Invincible Louisa follows the Alcotts' friendship with Ralph Waldo Emerson, and recounts some of the events Louisa later used in Little Women, including meetings of the Pickwick Club and the death of one of Louisa's younger sisters, Elizabeth. Louisa later leaves the family to earn her own way writing and teaching. During the Civil War she travels to Washington, DC to nurse soldiers. The book concludes with Louisa writing Little Women and the two books that followed, Little Men and Jo's Boys. The success of these books, according to Meigs, gives Louisa her own "happy ending... the whole of what she had wanted from life -- just to take care of them all."

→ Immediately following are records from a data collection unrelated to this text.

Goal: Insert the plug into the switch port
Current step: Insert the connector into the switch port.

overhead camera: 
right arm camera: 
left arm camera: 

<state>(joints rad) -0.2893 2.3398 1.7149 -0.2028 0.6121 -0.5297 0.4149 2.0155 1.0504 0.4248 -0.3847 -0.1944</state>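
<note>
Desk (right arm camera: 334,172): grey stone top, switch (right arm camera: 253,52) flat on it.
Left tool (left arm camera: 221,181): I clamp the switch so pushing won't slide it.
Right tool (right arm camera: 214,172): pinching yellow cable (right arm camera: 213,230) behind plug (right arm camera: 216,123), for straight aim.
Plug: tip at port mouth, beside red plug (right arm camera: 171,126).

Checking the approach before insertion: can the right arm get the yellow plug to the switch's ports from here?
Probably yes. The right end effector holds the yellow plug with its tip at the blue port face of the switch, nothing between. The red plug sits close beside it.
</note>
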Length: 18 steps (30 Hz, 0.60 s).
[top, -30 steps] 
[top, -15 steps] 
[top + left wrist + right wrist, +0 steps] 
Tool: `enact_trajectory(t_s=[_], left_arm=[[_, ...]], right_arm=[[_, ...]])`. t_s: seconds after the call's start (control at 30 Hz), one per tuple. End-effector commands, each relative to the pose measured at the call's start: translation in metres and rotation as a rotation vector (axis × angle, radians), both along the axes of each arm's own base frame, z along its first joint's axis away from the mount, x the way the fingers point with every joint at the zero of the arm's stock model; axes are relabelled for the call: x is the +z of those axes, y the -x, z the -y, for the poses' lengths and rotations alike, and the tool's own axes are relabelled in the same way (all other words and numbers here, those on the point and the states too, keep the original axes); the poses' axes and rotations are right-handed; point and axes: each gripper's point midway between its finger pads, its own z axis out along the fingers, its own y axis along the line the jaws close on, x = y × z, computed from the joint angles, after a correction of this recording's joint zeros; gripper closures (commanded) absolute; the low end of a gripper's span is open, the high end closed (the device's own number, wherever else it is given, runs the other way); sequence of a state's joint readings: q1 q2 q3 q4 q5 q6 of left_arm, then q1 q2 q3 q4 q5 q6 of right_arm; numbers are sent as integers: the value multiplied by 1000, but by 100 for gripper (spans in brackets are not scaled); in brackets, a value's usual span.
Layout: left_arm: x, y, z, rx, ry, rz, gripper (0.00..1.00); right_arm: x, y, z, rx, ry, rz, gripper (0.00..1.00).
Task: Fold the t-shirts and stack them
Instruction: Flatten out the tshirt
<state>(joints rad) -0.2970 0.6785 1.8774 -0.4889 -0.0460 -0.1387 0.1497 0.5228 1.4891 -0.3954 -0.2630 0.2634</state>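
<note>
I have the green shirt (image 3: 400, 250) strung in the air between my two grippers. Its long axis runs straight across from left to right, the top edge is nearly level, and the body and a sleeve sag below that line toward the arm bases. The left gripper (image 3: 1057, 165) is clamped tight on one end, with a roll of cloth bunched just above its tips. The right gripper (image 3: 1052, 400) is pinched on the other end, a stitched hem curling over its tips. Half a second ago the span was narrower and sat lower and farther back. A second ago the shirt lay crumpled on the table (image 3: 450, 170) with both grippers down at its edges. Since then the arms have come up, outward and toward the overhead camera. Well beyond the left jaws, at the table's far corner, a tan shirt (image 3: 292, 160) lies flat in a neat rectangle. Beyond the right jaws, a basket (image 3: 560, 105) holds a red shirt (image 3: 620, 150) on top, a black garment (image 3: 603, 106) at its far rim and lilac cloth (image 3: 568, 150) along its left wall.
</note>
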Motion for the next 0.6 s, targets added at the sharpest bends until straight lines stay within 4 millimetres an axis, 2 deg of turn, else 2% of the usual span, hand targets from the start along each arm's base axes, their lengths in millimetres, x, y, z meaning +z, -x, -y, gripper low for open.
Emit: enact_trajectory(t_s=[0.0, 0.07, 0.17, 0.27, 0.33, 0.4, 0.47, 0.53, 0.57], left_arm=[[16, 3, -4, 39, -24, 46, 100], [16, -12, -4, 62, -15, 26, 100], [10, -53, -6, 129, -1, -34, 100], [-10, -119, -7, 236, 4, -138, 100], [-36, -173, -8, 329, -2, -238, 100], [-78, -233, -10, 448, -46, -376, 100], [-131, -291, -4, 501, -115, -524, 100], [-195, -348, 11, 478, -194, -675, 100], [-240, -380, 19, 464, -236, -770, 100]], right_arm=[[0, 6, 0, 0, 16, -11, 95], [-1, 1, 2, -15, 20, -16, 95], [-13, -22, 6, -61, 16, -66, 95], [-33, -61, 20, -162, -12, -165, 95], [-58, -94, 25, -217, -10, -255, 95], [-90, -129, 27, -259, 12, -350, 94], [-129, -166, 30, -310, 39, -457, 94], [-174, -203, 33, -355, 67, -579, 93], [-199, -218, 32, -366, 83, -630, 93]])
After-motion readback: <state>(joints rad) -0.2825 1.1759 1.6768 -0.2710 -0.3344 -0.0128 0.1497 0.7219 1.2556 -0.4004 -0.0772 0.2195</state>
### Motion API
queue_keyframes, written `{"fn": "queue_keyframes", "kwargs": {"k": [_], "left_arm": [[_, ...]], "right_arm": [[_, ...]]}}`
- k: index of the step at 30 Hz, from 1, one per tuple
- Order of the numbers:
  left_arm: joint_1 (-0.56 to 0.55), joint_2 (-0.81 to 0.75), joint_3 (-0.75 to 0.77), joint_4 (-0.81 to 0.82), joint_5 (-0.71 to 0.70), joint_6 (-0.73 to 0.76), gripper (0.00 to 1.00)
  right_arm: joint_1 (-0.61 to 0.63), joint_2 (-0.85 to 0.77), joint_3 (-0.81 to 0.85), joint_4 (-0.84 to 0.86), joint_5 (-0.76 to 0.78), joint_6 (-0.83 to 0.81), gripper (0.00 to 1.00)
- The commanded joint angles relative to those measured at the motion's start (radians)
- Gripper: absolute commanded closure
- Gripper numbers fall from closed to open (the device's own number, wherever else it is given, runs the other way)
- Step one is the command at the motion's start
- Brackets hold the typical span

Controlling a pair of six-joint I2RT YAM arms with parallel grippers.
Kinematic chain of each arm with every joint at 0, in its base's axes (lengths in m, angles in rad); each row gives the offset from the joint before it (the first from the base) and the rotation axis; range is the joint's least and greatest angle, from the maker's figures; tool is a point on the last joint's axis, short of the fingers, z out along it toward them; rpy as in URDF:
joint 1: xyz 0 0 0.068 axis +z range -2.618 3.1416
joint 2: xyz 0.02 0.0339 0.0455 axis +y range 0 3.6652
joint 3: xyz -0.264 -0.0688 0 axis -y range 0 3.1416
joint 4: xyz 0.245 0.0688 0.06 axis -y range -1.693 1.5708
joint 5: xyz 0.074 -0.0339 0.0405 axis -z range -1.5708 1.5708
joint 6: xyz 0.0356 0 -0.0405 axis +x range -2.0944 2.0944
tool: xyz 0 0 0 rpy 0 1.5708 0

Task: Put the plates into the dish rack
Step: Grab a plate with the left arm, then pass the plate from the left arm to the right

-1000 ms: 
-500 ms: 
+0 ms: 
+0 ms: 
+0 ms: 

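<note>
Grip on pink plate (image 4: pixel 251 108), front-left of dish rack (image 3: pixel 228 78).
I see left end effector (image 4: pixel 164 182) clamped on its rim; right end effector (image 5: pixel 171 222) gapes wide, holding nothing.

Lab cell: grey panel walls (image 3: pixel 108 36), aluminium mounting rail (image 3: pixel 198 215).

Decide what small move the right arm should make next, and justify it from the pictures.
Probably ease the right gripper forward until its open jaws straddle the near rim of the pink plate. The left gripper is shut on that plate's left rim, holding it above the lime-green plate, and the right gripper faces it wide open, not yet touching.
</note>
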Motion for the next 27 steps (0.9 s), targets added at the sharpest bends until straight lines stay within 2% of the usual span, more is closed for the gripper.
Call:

Invincible Louisa ends with a five page chronology of Louisa May Alcott's life.

==Critical reception==

Children's Literature calls Invincible Louisa a "graceful, well-written account"... Besides presenting the facts of her life, the author weaves in many evocative descriptions of Louisa's environment and feelings, thus creating a biography that seems more interesting and appealing than a more factual, unadorned work." Kirkus Reviews called Meigs "one of the best-loved authors of fiction for boys and girls." It went on to praise "the new biography, which makes Joe (sic) live again in the courageous, gallant girlhood of this favorite of American story tellers."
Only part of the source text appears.